The exponentiation is trivial:

> class Raise b e c | b e -> c  -- c = b ^ e
> instance Raise a Z (S Z)
> instance (Raise b e c', Mul b c' c) => Raise b (S e) c

The logarithm and the n-th root are two inverses of
(partially-applied) exponentiation.
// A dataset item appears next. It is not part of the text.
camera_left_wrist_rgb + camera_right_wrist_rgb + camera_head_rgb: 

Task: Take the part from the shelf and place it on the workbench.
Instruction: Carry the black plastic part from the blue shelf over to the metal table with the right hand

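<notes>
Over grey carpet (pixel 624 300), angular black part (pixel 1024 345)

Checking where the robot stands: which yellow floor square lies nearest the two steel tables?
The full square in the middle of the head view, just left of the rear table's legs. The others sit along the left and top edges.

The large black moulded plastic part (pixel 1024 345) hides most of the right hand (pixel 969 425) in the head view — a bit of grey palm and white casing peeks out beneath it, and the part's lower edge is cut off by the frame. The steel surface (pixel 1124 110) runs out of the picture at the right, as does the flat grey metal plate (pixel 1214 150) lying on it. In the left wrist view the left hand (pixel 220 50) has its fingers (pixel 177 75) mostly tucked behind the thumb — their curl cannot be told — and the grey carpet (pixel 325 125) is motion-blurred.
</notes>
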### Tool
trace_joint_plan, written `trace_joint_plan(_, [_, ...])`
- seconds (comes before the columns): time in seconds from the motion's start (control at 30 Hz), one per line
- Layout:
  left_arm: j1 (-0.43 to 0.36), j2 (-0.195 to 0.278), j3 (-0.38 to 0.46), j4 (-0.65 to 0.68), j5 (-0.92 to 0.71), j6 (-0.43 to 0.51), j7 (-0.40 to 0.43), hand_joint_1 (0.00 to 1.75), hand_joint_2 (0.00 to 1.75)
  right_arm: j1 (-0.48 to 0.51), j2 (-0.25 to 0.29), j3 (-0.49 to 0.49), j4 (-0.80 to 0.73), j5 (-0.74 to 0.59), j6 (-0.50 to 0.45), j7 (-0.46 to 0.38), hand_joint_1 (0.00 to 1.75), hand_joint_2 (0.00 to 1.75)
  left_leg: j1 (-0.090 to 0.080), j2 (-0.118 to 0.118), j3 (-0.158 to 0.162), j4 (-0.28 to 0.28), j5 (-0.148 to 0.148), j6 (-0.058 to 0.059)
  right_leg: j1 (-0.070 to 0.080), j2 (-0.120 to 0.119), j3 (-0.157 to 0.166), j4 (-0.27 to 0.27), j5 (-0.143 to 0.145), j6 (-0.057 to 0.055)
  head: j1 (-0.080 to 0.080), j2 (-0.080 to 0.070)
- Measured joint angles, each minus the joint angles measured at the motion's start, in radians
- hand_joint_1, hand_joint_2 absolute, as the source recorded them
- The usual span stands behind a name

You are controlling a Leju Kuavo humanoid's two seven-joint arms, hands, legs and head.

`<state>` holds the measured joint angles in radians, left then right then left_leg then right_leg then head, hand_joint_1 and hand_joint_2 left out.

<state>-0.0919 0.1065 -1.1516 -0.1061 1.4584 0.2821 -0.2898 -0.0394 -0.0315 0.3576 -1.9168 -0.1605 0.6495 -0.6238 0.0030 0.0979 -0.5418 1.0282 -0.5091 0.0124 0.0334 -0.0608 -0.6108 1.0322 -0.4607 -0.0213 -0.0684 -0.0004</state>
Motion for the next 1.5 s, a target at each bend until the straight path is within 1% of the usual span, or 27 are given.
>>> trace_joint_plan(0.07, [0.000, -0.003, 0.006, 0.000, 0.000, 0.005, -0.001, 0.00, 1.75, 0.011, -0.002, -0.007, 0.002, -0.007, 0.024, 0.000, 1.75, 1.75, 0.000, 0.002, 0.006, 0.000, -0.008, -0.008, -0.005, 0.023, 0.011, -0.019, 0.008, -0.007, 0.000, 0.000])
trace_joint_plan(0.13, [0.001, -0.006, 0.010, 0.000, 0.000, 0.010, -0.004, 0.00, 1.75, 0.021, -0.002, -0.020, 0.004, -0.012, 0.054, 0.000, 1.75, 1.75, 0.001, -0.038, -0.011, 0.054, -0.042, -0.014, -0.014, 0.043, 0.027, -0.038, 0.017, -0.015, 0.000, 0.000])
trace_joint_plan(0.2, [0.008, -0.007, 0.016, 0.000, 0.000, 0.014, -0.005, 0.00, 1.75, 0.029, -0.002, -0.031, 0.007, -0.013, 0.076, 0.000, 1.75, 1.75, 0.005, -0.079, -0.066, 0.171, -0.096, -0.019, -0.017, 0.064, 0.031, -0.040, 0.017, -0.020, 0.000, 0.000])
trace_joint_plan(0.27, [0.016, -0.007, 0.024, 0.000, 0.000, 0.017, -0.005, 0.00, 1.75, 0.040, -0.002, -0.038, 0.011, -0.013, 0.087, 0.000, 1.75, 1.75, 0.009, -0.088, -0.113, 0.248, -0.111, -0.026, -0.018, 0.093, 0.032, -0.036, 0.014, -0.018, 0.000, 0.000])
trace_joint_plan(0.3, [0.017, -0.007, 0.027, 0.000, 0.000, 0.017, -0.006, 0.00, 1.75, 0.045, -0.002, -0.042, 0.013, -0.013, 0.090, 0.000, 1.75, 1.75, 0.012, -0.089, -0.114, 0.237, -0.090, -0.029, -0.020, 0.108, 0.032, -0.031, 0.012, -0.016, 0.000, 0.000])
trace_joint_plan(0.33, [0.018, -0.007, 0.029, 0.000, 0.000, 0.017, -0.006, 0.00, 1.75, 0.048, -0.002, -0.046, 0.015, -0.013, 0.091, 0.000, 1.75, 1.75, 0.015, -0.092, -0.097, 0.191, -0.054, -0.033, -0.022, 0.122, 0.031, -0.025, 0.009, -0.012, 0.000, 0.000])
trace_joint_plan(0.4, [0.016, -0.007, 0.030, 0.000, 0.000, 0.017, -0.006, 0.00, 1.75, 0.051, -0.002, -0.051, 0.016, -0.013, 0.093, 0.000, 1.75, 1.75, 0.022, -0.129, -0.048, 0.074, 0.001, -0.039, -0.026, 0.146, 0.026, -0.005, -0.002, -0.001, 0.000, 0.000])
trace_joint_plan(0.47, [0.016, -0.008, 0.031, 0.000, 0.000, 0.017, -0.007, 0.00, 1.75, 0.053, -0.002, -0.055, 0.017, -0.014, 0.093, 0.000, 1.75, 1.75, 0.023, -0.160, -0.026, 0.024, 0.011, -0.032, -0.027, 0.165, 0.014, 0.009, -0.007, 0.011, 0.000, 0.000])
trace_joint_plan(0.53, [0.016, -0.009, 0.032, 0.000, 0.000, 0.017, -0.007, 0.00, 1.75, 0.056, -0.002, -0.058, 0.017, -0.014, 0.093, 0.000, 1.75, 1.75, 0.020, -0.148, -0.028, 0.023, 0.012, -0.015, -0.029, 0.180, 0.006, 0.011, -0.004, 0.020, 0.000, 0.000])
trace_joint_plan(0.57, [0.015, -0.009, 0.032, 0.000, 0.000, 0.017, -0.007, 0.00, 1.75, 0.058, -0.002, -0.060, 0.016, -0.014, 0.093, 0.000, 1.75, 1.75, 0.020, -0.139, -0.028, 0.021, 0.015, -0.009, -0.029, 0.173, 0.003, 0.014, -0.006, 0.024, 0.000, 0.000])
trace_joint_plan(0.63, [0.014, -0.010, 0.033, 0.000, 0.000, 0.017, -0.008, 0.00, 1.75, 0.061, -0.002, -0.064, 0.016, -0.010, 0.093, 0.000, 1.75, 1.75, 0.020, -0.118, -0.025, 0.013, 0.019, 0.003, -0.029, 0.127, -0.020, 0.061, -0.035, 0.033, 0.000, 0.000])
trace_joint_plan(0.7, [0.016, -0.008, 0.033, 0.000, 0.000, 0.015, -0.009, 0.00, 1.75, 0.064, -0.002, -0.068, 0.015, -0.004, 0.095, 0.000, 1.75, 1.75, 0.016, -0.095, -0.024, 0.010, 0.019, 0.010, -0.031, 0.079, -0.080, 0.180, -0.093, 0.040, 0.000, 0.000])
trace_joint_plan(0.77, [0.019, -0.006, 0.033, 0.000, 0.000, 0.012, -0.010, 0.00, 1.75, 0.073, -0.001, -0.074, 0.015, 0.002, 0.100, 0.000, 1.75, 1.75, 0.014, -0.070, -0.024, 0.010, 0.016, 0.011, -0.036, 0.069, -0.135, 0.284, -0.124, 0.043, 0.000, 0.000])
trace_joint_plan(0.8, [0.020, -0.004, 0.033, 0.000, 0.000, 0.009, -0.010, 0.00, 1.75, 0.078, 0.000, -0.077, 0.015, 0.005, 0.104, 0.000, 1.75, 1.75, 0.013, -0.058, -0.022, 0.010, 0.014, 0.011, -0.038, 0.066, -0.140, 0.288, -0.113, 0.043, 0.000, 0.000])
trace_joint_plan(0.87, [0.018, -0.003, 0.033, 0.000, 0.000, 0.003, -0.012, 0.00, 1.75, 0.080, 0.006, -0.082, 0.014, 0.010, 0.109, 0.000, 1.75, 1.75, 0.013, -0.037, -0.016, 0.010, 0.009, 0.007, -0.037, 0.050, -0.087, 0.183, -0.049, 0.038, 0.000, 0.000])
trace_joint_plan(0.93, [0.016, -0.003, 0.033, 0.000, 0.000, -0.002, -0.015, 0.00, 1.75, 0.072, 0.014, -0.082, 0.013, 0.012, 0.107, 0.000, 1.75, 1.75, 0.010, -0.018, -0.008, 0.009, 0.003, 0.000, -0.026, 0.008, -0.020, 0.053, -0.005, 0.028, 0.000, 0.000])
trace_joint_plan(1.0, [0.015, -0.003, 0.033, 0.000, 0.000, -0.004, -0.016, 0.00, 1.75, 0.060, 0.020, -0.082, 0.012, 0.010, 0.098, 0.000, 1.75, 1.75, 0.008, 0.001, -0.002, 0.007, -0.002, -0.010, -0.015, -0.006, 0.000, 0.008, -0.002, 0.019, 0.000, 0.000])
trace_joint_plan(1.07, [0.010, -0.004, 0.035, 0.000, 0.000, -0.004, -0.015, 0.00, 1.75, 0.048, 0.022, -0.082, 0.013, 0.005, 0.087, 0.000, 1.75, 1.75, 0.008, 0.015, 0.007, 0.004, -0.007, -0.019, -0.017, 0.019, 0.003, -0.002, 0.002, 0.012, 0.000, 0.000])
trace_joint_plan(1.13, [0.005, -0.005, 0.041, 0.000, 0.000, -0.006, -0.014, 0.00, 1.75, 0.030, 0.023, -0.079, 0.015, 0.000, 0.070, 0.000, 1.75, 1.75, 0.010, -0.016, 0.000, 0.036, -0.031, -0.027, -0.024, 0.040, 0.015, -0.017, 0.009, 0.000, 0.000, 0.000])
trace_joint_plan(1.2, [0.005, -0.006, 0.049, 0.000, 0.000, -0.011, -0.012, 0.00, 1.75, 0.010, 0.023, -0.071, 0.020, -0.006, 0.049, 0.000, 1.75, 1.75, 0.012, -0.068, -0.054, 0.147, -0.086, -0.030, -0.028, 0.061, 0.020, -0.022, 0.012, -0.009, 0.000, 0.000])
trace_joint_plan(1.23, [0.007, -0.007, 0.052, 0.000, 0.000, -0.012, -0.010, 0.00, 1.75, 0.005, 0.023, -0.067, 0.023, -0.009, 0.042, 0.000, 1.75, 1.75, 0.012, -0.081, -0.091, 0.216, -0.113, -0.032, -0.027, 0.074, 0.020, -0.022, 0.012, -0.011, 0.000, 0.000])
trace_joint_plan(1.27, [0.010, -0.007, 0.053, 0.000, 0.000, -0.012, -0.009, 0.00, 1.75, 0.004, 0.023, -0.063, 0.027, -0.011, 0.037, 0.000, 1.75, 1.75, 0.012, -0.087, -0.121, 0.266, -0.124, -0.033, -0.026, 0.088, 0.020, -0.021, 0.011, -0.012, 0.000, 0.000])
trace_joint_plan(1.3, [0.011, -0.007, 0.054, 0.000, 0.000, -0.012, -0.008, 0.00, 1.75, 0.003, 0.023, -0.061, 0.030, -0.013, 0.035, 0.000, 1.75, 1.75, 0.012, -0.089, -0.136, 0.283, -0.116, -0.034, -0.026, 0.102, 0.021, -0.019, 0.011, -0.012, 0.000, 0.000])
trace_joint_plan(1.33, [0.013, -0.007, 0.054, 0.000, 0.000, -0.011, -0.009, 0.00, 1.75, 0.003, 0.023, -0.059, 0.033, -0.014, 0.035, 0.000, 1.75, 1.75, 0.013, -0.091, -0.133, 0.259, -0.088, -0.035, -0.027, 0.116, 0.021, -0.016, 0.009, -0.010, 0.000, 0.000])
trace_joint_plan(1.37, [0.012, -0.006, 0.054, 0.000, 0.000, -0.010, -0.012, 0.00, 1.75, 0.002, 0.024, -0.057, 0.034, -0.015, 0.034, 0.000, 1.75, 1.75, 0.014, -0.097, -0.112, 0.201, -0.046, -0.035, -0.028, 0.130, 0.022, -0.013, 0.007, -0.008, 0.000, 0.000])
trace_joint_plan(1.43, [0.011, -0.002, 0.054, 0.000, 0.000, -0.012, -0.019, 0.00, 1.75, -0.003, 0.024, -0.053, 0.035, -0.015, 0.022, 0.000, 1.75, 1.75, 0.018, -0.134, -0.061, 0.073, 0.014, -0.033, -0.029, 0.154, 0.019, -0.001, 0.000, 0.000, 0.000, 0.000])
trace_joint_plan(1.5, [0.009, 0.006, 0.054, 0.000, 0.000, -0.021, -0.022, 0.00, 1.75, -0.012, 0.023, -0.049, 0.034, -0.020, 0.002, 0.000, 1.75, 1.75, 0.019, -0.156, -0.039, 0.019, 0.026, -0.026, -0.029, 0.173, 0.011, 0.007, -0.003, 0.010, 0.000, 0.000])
It takes a couple of lines to
define each

> data RegRaiseI
> instance Raise b a c => Registry RegRaiseI a b c
> class Log n b e | n b -> e  -- e = log_b n
> instance Inv RegRaiseI Z n n b e => Log n b e
> data RegRaise
> instance Raise a b c => Registry RegRaise a b c
> class Root a b c | a b -> c  -- c = b-th root of a
> instance Inv RegRaise Z a a b c => Root a b c

We introduce the full exponentiation relation

> class Exp b e c | b e -> c, b c -> e, e c -> b
> instance (Raise b e c, Log c b e, Root c e b) => Exp b e c
> pexp:: Exp a b c => a -> b -> c
> pexp = __

and test it

> n8 = add n4 n4
> n9 = prod three three
> te1 = pexp three two
> te2 = \x -> (pexp two x `asTypeOf` (add n8 n8))
> te3 = \x -> (pexp x three `asTypeOf` n8)
> -- te4 = \x -> (pexp x three `asTypeOf` n6)
> te5 = \x -> (pexp three x `asTypeOf` three)

*PeanoArithm> :t te2
te2 :: S (S (S (S Z)))
       -> S (S (S (S (S (S (S (S (S (S (S (S (S (S (S (S Z)))))))))))))))
*PeanoArithm> :t te3
te3 :: S (S Z) -> S (S (S (S (S (S (S (S Z)))))))

Indeed, 4 is the binary logarithm of 16, and two is the cubic root of 8.

Having gone that far, it is impossible to avoid factorial and its
inverse (as an evidence of further evolution of the Haskell programmer)

> class FactF a b | a -> b
> instance FactF Z (S Z)
> instance (FactF a b', Mul (S a) b' b) => FactF (S a) b
> data RegFact
> instance FactF a c => Registry RegFact a b c
> class FactR a c | a -> c    -- Inverse of Fact
> instance Inv RegFact (S Z) a a Z c => FactR a c
> class Fact a b | a -> b, b -> a
> instance (FactF a b, FactR b a) => Fact a b
> fact :: Fact a b => a -> b
> fact = __

-- :t fact n4

*PeanoArithm> :t \x -> (fact x  `asTypeOf` (prod n4 n6))
\x -> (fact x  `asTypeOf` (prod n4 n6)) :: S (S (S (S Z)))
	   -> S (S (S (S (S (S (S (S (S (S (S (S (S (S (S (S (S (S (S (S (S (S (S (S Z)))))))))))))))))))))))

Indeed, 4 is the inverse factorial of 24. It took only a split second.

The practical outcome of this exercise is the creation of a benchmark
suite for Haskell typecheckers, e.g., computing the inverse factorial
of 720. Perhaps there should be a shoot-out entry for the speed of

The implementation of RSA on type level is left for future work.